**What this task involves:**
Below are the entries. Transcribe exactly the lines from the one with "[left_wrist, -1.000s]" through the one with "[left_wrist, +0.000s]", ends included, and leave out all others.

- - - -

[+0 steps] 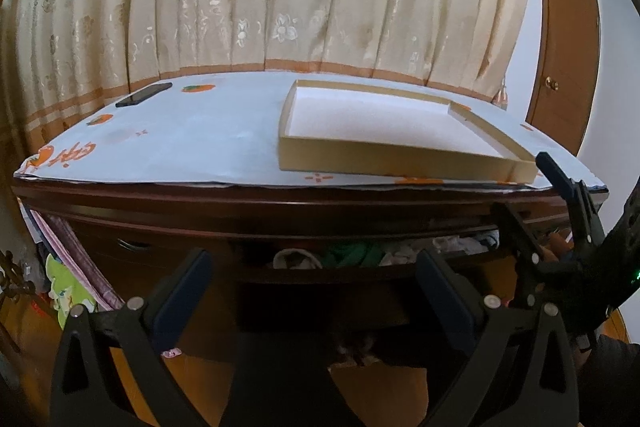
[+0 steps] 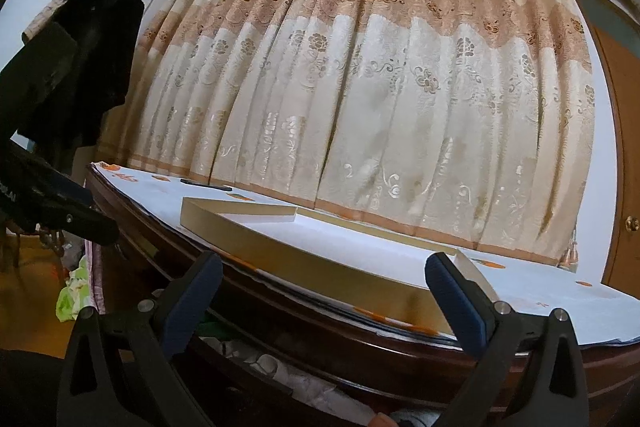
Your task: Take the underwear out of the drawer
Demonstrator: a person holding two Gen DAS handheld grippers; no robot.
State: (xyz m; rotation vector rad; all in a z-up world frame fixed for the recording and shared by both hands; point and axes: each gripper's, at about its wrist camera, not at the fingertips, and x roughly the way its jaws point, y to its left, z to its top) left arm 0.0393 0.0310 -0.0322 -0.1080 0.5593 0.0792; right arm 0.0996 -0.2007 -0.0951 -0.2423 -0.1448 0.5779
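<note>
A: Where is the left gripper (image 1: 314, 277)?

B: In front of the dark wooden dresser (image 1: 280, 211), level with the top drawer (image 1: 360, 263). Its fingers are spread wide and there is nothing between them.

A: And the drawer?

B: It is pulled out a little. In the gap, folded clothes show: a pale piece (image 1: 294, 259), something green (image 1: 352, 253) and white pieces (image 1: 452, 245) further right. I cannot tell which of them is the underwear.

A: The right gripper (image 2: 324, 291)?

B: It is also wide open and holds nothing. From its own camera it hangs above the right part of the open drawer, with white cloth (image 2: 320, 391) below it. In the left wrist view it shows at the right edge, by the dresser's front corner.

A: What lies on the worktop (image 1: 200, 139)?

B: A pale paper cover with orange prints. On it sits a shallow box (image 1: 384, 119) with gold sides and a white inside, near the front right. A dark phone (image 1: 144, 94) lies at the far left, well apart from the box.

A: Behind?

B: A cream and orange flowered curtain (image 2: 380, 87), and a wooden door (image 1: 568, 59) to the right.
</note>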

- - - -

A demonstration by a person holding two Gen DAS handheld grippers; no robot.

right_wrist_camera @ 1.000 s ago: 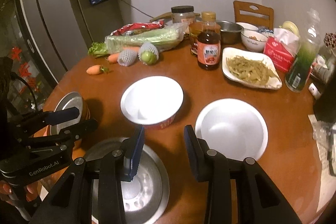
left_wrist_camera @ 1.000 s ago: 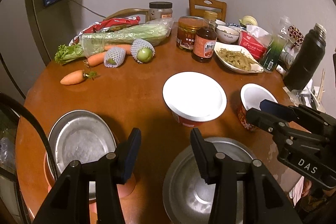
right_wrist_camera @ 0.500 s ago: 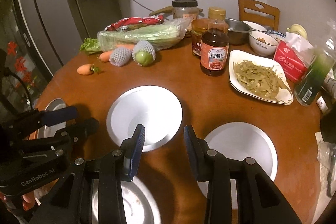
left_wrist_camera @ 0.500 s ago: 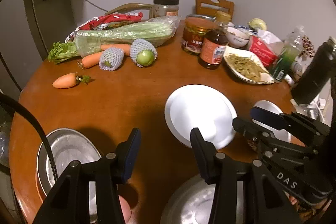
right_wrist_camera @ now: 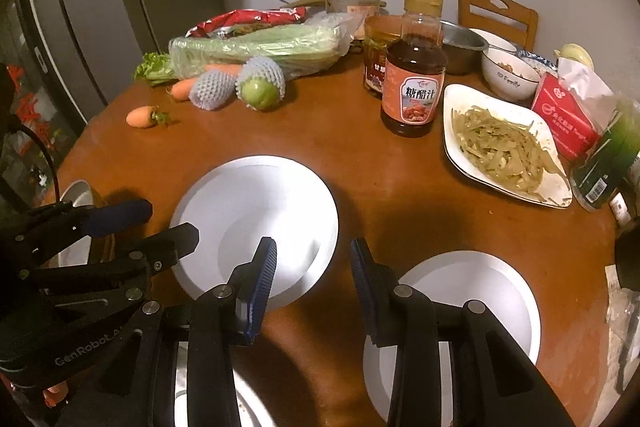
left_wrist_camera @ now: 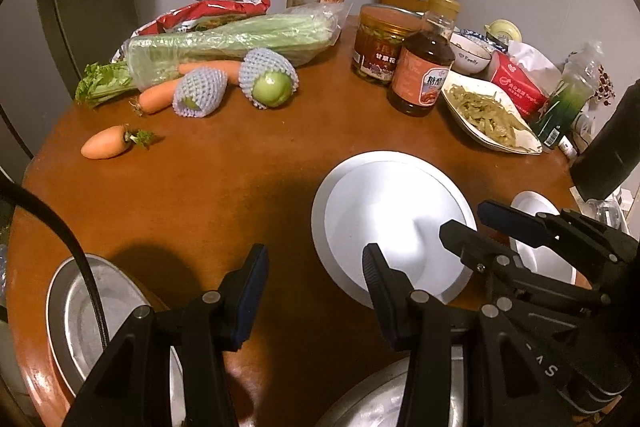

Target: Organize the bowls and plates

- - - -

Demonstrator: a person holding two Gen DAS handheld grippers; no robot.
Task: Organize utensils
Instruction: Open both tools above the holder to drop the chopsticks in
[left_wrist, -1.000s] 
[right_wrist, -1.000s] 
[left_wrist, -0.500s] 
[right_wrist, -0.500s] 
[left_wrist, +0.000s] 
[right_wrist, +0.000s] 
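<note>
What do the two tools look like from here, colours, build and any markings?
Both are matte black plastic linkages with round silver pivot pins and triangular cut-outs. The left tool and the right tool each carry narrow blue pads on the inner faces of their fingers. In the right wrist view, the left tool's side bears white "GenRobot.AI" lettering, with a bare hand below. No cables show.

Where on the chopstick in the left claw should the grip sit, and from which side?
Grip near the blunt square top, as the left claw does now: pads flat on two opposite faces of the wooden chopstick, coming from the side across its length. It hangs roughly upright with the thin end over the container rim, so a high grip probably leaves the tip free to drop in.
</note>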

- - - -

**Written response:**
[left_wrist, -1.000s] 
[right_wrist, -1.000s] 
[left_wrist, -0.500s] 
[right_wrist, -0.500s] 
[left_wrist, +0.000s] 

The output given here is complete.